MLBにとって日本は大きなマーケット
「PLAY BALL」のイベント時に校庭に設けられた簡易フェンスには、MLBのロゴに加え、協賛企業名も印字されていた。JAL、伊藤園、JTBといずれも日本の大企業だ。
「PLAY BALL」が野球未経験の子どもたちを対象とするのに対し、AIG損保が特別協賛する「AIG presents MLB CUP」は、次世代の野球界を担う球児である小学3~5年を対象とした野球大会だ。16年に創設されたこのイベントの狙いも、野球人口拡大に繋がる普及プログラムとなっている。全国各地区の予選を勝ち上がったチームで行われるファイナルラウンドは毎年、復興支援として宮城県石巻市で開催される。
1995年に野茂英雄氏が本格的に日本人メジャーリーガーの扉を切り開いてから今年で20年。こうしたイベントには、日本出身の元メジャーリーガーを招聘できる強みがあり、昨年7月はファイナルラウンドに先立ち、レッドソックス時代にワールドシリーズの胴上げ投手にもなった上原浩治氏による野球教室が仙台市内で開催された。
近年はほぼ毎年のように日本球界の主軸打者やエース級がメジャーへ移籍する。現在の野球をする子どもたち、野球観戦が好きな子どもたちも物心がついたころから、メジャーでプレーする日本選手、移籍していく選手を当たり前のように見てきた。日本の野球人口は少子化やスポーツの多様化によって、減少の一途をたどる中、メジャーによる野球振興策が、国内の野球をする子ども、見る子どもたちの増加につながる利点は大きい。ただ、子どもたちの関心がダイレクトにメジャーへ向けられることも懸念される。

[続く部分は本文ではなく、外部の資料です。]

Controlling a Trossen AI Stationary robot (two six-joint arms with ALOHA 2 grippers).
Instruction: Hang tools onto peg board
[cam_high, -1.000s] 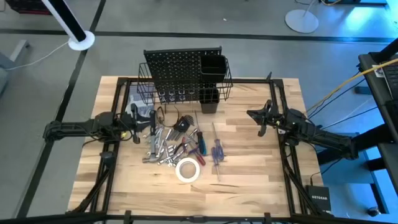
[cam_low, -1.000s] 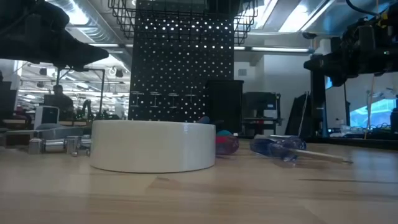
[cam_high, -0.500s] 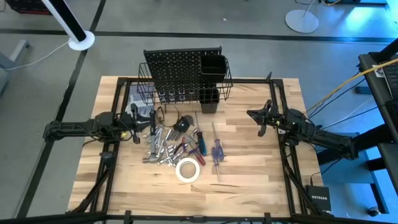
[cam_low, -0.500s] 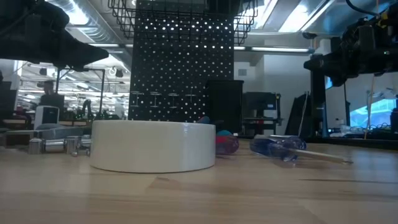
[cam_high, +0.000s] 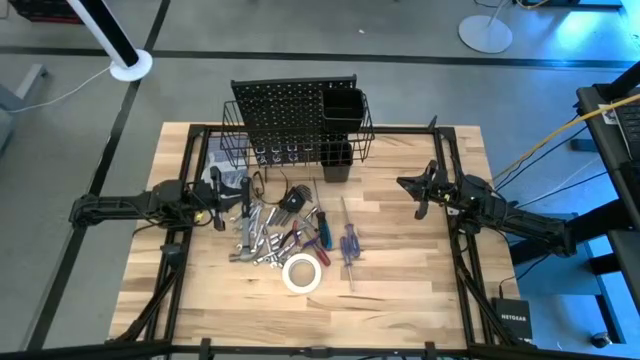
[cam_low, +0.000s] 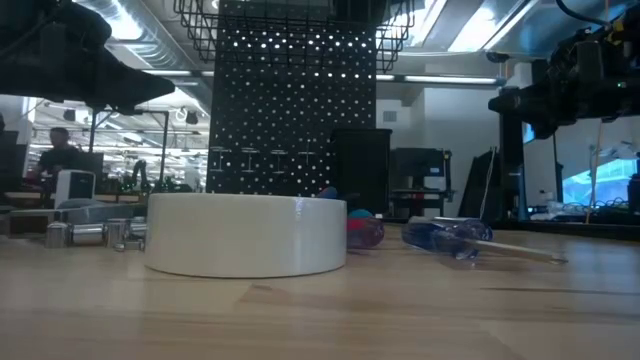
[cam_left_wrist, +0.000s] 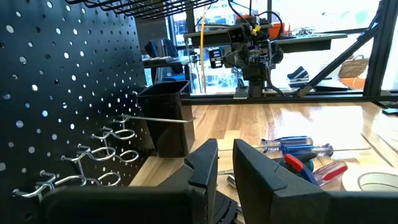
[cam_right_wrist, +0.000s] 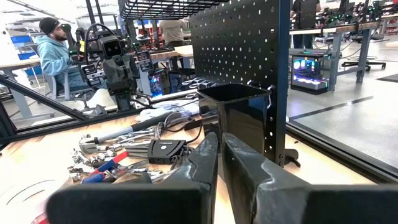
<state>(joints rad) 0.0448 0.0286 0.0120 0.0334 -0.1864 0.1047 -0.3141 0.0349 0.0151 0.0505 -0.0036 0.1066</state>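
Observation:
The black peg board (cam_high: 285, 120) stands upright at the table's far middle, with a wire basket (cam_high: 235, 150) and a black square cup (cam_high: 342, 103) on it. The tools lie in a pile (cam_high: 265, 232) in front of it: silver wrenches, a red-handled screwdriver (cam_high: 322, 232), a blue-handled screwdriver (cam_high: 348, 243) and a white tape roll (cam_high: 301, 273) lying flat on the wood. My left gripper (cam_high: 224, 207) hovers shut at the pile's left edge and touches nothing. My right gripper (cam_high: 413, 190) is shut and empty to the right of the board.
A second black cup (cam_high: 337, 160) stands on the table at the board's foot. Metal hooks (cam_left_wrist: 102, 152) stick out of the board's lower rows. Black frame rails (cam_high: 452, 250) run along both table sides. Bare wood (cam_high: 400, 270) lies right of the tools. A person (cam_right_wrist: 59, 53) sits beyond the table.

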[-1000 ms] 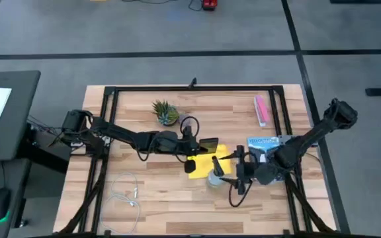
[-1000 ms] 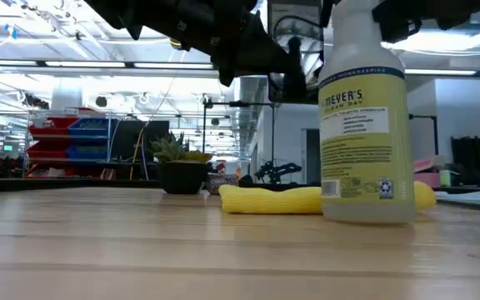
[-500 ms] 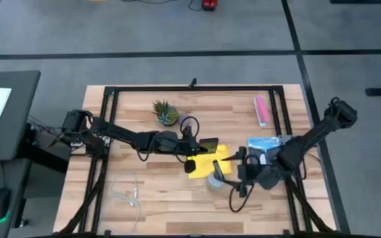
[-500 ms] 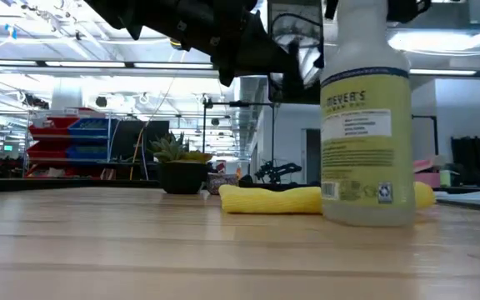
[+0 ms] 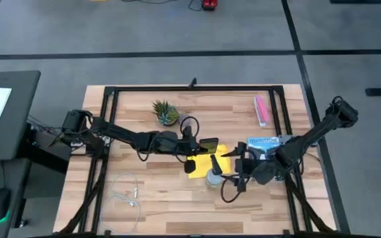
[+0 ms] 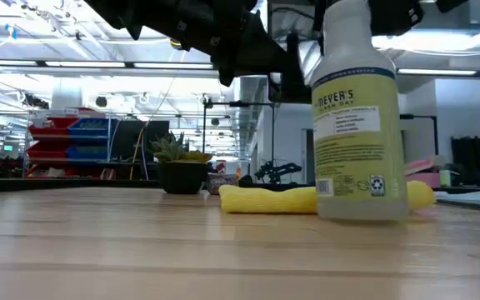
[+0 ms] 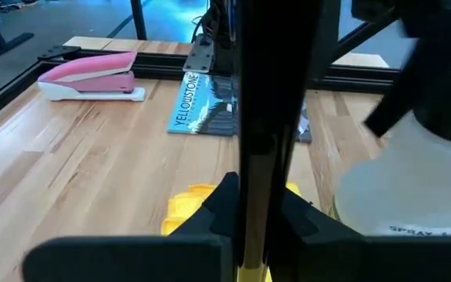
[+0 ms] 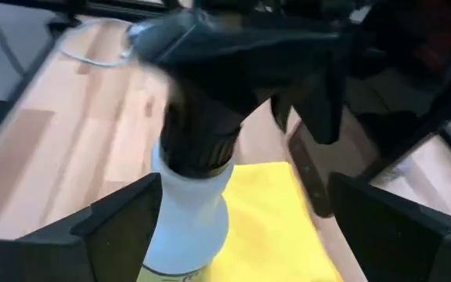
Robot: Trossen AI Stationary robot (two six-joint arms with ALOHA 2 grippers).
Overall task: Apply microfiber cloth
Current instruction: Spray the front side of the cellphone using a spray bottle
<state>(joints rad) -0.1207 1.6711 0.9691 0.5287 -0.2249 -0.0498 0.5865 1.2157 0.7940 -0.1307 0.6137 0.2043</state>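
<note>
The spray bottle (image 6: 358,125) has been shifted slightly leftward in the low view since a second ago. It is flanked by the spread fingers of the right gripper (image 8: 233,211). The microfiber cloth (image 5: 207,160) lies mid-table, just behind the bottle. The smartphone (image 5: 208,145) is held clamped by the left gripper (image 5: 192,147). The bottle should be cleared aside before the cloth is grasped.

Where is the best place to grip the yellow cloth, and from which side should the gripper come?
Probably the end of the cloth that lies clear of the bottle, pinched from above. It lies low and rumpled on the table, so a raised fold gives something to close on. The bottle stands before its other end.
</note>
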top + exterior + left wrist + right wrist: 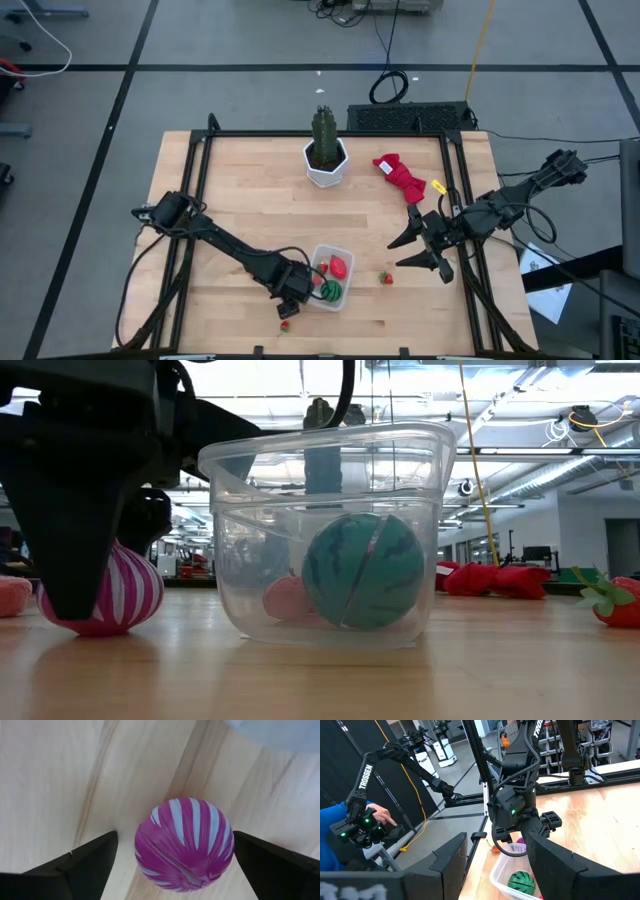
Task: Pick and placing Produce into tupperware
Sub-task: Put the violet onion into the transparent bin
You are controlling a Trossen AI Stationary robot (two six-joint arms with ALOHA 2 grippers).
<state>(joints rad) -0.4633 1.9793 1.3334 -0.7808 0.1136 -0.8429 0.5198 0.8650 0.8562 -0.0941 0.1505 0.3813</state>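
Nearest you: magenta-and-white striped ball on the table, just beside the tupperware. Your left gripper straddles it, fingers spread wide on either side, not touching. Tupperware contents: green striped watermelon ball, red piece. Toy strawberry lies loose near the container. Your right gripper hovers well apart, fingers partly open, empty.

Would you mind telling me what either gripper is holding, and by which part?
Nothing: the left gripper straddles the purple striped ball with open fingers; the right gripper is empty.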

ドジャースとパートナーシップなどの契約を締結する日系企業は10社以上あり、大谷選手との契約である7年総額7億ドル(1014億円=契約当時)を上回る見返りを手にできるとの報道もある。野球人気は、世界的に市場が広がるサッカーなどと違い、北中南米と東アジア、豪州と地域が限られる。それゆえに、日本選手が所属するメジャー球団、リーグ機構(MLB)にとっても、日本は、有望選手の供給源だけではなく、ビジネス上においても魅力的なマーケットとなっている。
“鎖国”は有効な対策ではない
日本球界の対メジャーへの危機感も顕著で、大谷選手、山本投手の出場で盛り上がったドジャースとヤンキースによる昨季のワールドシリーズは、フジテレビが日本時間の午前中に地上波でライブ中継されただけでなく、日本シリーズの放映時間と重なる夜にも急遽ダイジェスト放送が行うことが決まると、日本野球機構(NPB)はフジテレビの日本シリーズの取材パスを没収した。1月20日の12球団監督会議では、NPBの選手らが、若者を中心に人気のMLBブランドのTシャツやキャップなどのアパレルを着用することにも異論の声が挙がった。ただ、“鎖国”のような対応は、支持されるとは限らない。